By Nick Cox & Steve Heisler
In case the name didn't tip you off already, Terra Novella takes to the final frontier aboard its finest starcraft— the U.S.S. Budget. A parody (duh) of the Star Trek franchise, The Budget cruises through the galaxy's peaceful sector under the steady leadership of its confident Captain Victoria Slycler (Colleen MacIsaac). Filling out the ranks of Slycler's crew on the bridge are the super sarcastic, drunk android Alexa (Jessica Oliver), Lead Counsellor Luvintrest (Audrey Eastwood), and Security Officer GRAAAH! (Steven Heisler). While it seems like a usual day on the job, thinks are shaken up when a former Starfleet Captain named Dean Rockman (Nick Cox) mysteriously winds up on board. Throw in a semi-villainous appearance by Rubixicon Destroyer of Worlds (Shawn Maggio) and you got yourself a pretty play there, fella.
Thanks to the direction of Jesse Harley, In SpAAAAAce keeps its plot hurtling through hyperspace. Actors Heisler and Cox, (who also wrote the play), are scene-stealers. Heisler playing GRAAAH! as a hulking, green Adorable Hulk is a delight— his struggle to contain his inner monster was my favourite part of the show. Likewise, Cox oozes slime as the greaseball Dean Rockman— he thinks he's got the mojo of Shatner's Kirk, when really it's all the subtlety of Futurama's Zapp Brannigan. Watching Eastwood's Luvintrest knock him on his ass was a great way to poke holes in the show's Star Trek inspiration and defy the clichés expected of her character. Additionally, the combination of Rockman's reckless need to karate chop everything paired well with Slycler's Spock-esque rationality. Maggio is endearing as Rubixicon who no one takes seriously— I wanted him to have more of a presence befitting a classic sci-fi villain. If you're not familiar with Terra Novella, you need to get wise. This Haligonian theatre company has been gathering a lot of momentum in the last couple of years. If this play is an indication of where they're heading in the future, they'll continue to have quality entertainment in spAAAAAdes! - Carey Bray
Bus Stop Theatre, 2203 Gottingen Street
Thursday August 30th 11pm
Saturday September 1st 3:30pm & 10pm
Sunday September 2nd 2pm
Monday September 3rd 2:30pm & 10:40pm
Thursday September 6th 11pm
Sunday September 9th 7pm
By Evan Guilford-Blake
I'm not quite sure what city or time period The Easy Lovin' Blues exists in, but Montreal House XII Theatre Co somehow manages to mostly pull this show off. I mean, this show really knows how to set a scene — red lights set a seedy, urban street while the sound of a trumpet fills the air. Likewise, playwright Evan Guilford-Blake's work is a hefty script and this theatre company does deserve an element of praise in attempting to unpack it. The story is riddled with overarching, inescapable portrayals of addiction, violence, and the price that comes from repeating the same mistakes over and over again. It's a tall order for the most seasoned actors and I suspect House XII's reach may have exceeded its grasps.

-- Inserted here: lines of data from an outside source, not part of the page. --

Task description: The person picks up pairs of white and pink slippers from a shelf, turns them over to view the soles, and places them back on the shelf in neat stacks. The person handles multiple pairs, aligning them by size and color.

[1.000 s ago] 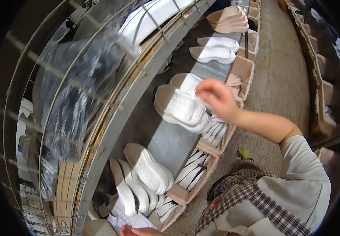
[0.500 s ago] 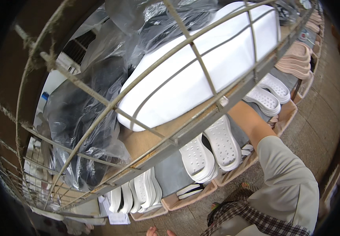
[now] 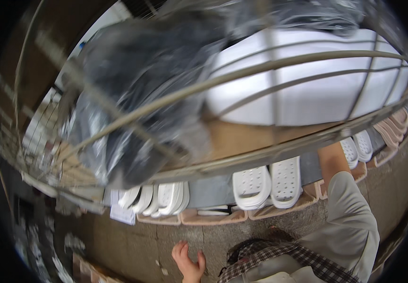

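Observation:
My left hand (image 3: 188, 261) is low in the view over the floor, fingers loosely curved and thumb apart, holding nothing. My right forearm (image 3: 334, 162) reaches up beneath the wire-fronted shelf (image 3: 204, 170); the shelf hides that hand, its fingers and anything in them. Left of this forearm lie two stacks of white perforated shoe soles, the nearer stack (image 3: 286, 181) and another stack (image 3: 251, 188). To its right are more white soles (image 3: 350, 153). Farther left, several white soles (image 3: 173, 195) stand on edge.
On the shelf rest a long white padded piece (image 3: 308, 85) and dark goods in clear plastic bags (image 3: 142, 85). Pinkish bins (image 3: 218, 218) line the bench's front edge. Pink soles (image 3: 393, 129) are stacked at far right. Wire bars (image 3: 213, 82) stand in front of the shelf.
The view has swung, so the shelf and soles appear more level. My left hand shows much more, higher in the picture. My right arm still reaches beneath the shelf.

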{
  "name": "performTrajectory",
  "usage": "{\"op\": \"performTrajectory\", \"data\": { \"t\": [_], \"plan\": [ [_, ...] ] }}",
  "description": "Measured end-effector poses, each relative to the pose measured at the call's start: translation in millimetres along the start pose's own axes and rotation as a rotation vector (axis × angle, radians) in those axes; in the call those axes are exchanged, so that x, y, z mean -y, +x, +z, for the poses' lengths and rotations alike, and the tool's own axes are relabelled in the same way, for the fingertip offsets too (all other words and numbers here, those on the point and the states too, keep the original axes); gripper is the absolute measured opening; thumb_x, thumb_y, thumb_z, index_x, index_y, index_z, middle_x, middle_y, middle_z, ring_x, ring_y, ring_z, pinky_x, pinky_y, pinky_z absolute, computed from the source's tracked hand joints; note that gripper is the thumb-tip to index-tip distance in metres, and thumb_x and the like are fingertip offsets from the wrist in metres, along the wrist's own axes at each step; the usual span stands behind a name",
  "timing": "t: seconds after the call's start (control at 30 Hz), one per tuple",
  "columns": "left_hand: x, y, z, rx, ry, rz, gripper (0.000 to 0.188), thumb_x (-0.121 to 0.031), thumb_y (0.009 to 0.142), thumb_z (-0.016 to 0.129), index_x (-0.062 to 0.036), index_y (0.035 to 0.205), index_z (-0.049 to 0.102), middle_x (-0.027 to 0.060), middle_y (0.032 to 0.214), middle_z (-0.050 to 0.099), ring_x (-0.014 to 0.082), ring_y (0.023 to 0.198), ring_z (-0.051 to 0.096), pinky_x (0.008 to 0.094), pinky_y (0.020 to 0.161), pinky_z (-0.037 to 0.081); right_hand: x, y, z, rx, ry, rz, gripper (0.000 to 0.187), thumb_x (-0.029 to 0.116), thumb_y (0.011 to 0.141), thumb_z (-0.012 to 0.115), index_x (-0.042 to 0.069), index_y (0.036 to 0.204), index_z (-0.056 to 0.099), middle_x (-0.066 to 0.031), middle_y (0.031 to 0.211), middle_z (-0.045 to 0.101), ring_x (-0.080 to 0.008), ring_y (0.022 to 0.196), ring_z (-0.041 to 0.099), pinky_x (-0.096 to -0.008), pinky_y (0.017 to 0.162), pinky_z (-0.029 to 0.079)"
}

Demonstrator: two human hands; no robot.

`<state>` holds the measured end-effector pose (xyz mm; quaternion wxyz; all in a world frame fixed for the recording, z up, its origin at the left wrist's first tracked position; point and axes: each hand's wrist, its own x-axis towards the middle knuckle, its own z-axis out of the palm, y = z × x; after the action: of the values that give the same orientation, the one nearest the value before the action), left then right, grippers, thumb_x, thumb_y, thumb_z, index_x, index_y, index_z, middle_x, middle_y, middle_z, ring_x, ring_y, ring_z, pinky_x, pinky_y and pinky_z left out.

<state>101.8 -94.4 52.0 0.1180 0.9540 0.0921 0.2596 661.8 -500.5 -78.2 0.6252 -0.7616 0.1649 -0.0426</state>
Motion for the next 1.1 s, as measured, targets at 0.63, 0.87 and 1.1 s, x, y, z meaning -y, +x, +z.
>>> {"op": "performTrajectory", "data": {
  "t": [0.63,0.87,1.1],
  "plan": [
    [48.0,15.5,7.1,0.218,-0.546,0.446,0.036,-0.011,0.077,0.067,-0.0052,0.112,0.058,0.0108,0.112,0.058,0.0289,0.097,0.058,0.0396,0.083,0.046,98.1,-287.9,-171.8,0.168,0.6,0.137,0.023,0.013,0.085,0.065,-0.001,0.102,0.058,-0.0137,0.093,0.065,-0.0229,0.079,0.066,-0.0289,0.068,0.058],
    [21.4,-13.9,32.6,0.674,-1.037,0.678,0.044,-0.02,0.083,0.065,-0.0053,0.122,0.051,0.0145,0.125,0.052,0.0304,0.11,0.055,0.0403,0.091,0.047,33.5,-587.2,-233.7,-0.204,0.512,0.109,0.045,0.012,0.089,0.058,0.004,0.13,0.042,-0.009,0.12,0.058,-0.0206,0.101,0.062,-0.0328,0.072,0.059],
    [-69.8,-64.3,49.6,1.286,-1.66,-0.02,0.096,-0.036,0.081,0.07,-0.0115,0.147,0.005,0.0219,0.148,0.017,0.036,0.134,0.029,0.048,0.101,0.039,1.4,-751.5,-143.7,-0.267,0.475,0.184,0.071,0.006,0.075,0.068,0.005,0.137,0.032,-0.0128,0.119,0.055,-0.0249,0.099,0.061,-0.0318,0.072,0.057]
  ]
}}
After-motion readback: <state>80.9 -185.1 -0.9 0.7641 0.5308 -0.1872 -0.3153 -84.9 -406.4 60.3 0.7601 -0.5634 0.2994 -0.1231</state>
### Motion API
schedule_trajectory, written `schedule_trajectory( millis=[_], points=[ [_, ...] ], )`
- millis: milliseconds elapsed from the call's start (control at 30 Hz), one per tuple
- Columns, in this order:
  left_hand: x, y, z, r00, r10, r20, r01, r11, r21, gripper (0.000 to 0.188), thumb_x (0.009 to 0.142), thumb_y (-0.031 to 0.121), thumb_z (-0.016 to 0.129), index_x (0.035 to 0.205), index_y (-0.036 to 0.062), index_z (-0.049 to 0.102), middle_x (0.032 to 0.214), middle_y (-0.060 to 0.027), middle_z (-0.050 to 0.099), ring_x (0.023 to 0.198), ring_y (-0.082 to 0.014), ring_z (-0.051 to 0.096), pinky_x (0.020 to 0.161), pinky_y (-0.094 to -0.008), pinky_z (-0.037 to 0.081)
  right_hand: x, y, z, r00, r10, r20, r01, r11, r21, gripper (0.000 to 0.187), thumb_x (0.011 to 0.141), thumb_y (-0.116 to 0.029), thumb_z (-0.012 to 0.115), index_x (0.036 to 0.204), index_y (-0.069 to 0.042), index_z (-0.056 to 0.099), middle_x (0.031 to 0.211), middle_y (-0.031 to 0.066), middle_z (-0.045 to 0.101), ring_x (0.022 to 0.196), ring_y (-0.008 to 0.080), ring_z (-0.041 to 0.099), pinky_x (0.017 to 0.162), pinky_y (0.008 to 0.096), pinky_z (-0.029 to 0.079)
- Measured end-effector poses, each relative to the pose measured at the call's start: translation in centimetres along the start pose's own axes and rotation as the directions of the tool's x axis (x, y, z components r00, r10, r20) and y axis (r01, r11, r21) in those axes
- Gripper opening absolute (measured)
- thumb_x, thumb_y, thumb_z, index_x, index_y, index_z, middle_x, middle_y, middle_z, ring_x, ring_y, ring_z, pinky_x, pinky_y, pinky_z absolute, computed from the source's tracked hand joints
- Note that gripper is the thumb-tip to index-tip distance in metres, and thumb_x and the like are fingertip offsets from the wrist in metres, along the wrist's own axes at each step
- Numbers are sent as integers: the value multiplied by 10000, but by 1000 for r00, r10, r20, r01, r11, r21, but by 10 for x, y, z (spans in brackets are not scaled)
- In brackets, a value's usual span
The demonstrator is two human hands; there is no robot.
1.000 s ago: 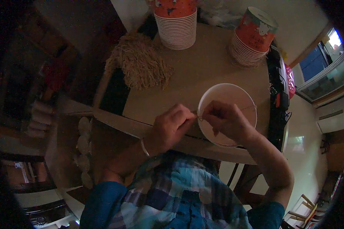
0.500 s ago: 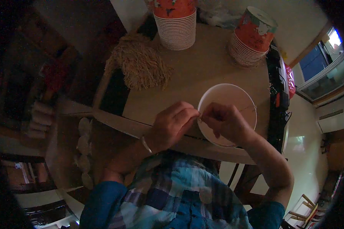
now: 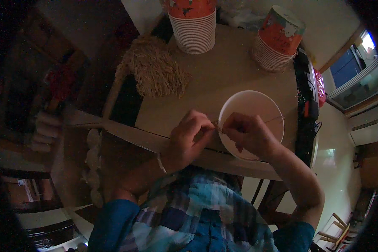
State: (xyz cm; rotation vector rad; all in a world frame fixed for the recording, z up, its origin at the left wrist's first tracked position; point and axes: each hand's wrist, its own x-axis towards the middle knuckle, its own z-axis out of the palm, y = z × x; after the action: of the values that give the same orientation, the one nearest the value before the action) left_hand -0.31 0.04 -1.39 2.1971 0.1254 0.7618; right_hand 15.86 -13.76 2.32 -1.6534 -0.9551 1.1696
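Observation:
A round white paper bucket (image 3: 252, 104) stands at the table's near edge, its mouth facing up. A thin tan twine (image 3: 272, 121) crosses its inside and reaches the right side of the rim. At the left side of the rim, my left hand (image 3: 190, 133) pinches a short twine end between thumb and forefinger. Over the bucket's mouth, my right hand (image 3: 251, 133) is closed, its fingertips on the twine at that same spot, almost meeting the left ones. The fingers partly hide the twine there.
A bundle of tan twine strands (image 3: 159, 71) lies at the table's left. Two stacks of nested paper buckets, one at the back (image 3: 193, 35) and one at the back right (image 3: 273, 48), rest upside down on the brown board (image 3: 210, 75). Dark cables (image 3: 308, 109) run along the right edge.
My left hand has shifted slightly, its fingers opening a bit from the palm while still pinching. My right hand stays nearly in place at the rim.

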Motion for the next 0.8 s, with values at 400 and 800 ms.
schedule_trajectory(
  millis=[400,800],
  points=[
    [-6,9,6,994,97,-43,-89,983,161,247,808,26,714,1032,51,614,976,-112,579,855,-287,622,699,-363,525,0,3,2,1000,-17,-16,17,999,36,69,920,-84,600,914,-16,612,727,-8,575,574,41,530,468,204,443],
    [-2,7,9,992,102,-72,-92,986,140,229,771,0,726,978,47,640,941,-106,590,833,-278,623,698,-358,531,2,8,3,999,-28,-42,28,1000,0,79,920,-108,628,905,-31,613,732,-16,581,583,34,522,448,200,429]
  ],
)
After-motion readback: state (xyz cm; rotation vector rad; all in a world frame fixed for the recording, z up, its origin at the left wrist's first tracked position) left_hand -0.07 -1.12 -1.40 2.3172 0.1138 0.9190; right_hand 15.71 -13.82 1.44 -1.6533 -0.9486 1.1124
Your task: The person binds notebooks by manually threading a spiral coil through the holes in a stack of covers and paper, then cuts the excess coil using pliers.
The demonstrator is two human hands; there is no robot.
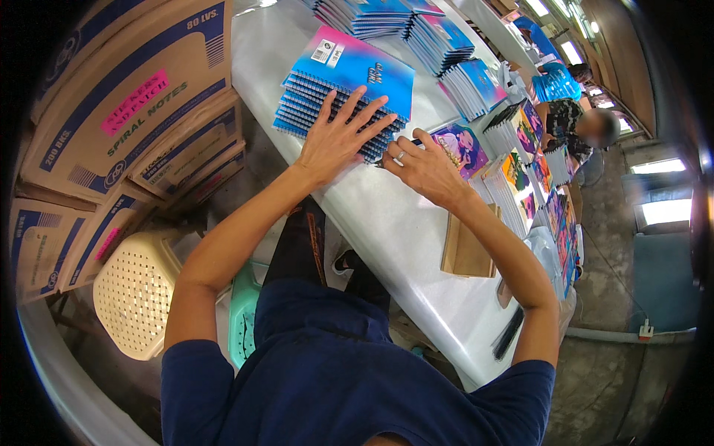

Every cast member give their roles their all, offering brief, shining moments onstage, leaving some resonance behind. Scenes between the heroin riddled Trumpy (Harry Skinner) and his abusive partner LadyBlue (Nicole Arrage) are the best offerings. Yet, I couldn't shake the pervasive feeling of the company's inexperience. Interactions between the protagonist Amanda (Lisa Saban) and her mother (Morgan Mitter) are awkward as no attempt is made to make Mitter look 20 years older than her onstage daughter. In some parts, the show's music played so loud it had the actors talking unnaturally loud. (I'm hoping these are just tech issues not yet ironed out). Likewise, I sometimes found the stage direction a little clunky and claustrophobic; scenes requiring a lot of the cast looked a little bit squished. There is a compelling story at the heart of The Easy Lovin' Blues and it is one made possible by the passion of the cast and crew of this show—and over the past four years of Fringe I've noticed passion goes a long way. - CB
The Old Company Theatre, 2202 Gottingen St
Saturday September 1st 3:30pm
Sunday September 2nd 9:30pm
Wednesday September 5th 5:30pm
Friday September 7th 7:10pm
Saturday September 8th 6:30pm
A Public Reading of the Classic Children’s Book, Milbank’s Mission
By Bud Hunter
Another Fringe Festival, another Bud Hunter performance. Hunter’s performances have been a mainstay of the festival for at least a decade, only missing a year here or there due to personal circumstances. Despite this commitment, and some prominent fans (admittedly as well as some prominent detractors), however, he’s struggled to find an audience.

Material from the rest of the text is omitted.